Falling head water washing (FH-WW) treatment was investigated to reduce chloride, sulfate, and heavy metal leaching from municipal solid waste incineration fly ash, which has a phase composition provided by amorphous (50 wt%), halite (12 wt%), sylvite (8 wt%), anhydrite (10 wt%), and, to a lesser extent, by quartz, calcite, and gehlenite (12 wt%).

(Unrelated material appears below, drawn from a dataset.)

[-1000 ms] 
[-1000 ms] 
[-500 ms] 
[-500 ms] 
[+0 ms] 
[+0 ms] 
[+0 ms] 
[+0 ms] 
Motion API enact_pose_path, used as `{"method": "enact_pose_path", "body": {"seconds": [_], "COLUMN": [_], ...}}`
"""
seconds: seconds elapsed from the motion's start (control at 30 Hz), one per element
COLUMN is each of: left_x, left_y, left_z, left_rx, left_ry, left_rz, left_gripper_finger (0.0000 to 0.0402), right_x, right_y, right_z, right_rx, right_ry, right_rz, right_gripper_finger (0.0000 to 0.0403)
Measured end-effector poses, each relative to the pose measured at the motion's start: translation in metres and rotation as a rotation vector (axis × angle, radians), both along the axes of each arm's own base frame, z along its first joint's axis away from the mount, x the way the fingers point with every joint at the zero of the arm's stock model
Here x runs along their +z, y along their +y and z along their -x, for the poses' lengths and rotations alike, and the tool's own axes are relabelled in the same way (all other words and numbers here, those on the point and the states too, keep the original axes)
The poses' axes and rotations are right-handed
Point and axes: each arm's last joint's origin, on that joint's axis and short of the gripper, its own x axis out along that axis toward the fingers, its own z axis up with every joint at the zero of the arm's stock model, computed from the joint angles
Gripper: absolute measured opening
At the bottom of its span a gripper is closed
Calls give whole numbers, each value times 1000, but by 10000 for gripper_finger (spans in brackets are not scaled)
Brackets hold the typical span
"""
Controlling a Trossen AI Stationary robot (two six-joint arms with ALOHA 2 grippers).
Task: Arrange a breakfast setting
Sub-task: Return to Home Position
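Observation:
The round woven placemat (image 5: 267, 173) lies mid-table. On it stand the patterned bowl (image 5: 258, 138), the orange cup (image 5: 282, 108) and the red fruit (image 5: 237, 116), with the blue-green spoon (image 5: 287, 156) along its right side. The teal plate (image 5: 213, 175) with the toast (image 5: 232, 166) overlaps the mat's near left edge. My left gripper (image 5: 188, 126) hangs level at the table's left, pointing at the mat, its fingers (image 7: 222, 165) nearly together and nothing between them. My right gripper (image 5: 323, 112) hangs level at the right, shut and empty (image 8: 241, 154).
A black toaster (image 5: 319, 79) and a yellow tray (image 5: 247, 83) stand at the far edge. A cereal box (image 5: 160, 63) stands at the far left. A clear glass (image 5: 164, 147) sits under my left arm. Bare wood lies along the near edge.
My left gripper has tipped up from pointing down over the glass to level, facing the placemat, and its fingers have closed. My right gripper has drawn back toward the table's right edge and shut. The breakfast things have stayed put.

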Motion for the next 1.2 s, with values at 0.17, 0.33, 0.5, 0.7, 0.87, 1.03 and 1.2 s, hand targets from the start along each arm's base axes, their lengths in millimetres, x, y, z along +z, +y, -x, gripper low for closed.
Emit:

FH-WW relies upon soluble phase dissolution and removal of the related species that are dragged away by the gravity-driven flow of solvent traversing a FA sample. This is shown by the speciation distribution analysis, which proves the changes in terms of chloride/sulfate/heavy metals leaching from FA to be related to a reduction of the F0 + F1 solid fraction, i.e., ion exchangeable and carbonate phases. Dissolution kinetics is the key reaction governing the cleaning process of FH-WW, which, in this respect, differs much from conventional washing that takes place at quasi-equilibrium conditions. A more detailed analysis by employing an empirical second-order kinetics model suggests that a two-step mechanism is involved. At first, a very fast dissolution occurs, related to the readily soluble fraction present on the FA particle surface, followed by a much slower diffusion step. FH-WW yields a dry product with reduced contaminant leaching with respect to that from FA treated using conventional washing at L/S = 50 for 24 h, thus providing comparatively relevant water (L/S = 5 versus 50) and time (2.5 versus 24 h) savings. The use of high-temperature water in FH-WW, i.e., 80 °C, does not provide significant enhancement in terms of leaching behaviour of the treated FA. Altogether, room temperature FH-WW is a successful strategy to take chloride and many heavy metals below the legal limits for reuse, whereas it fails for sulfate, Cr, and Ni. However, not all contaminants are reduced below the legal limits required for a non-hazardous waste classification. Improvements are expected if washing is carried out by shifting washing water to a more acidic regime.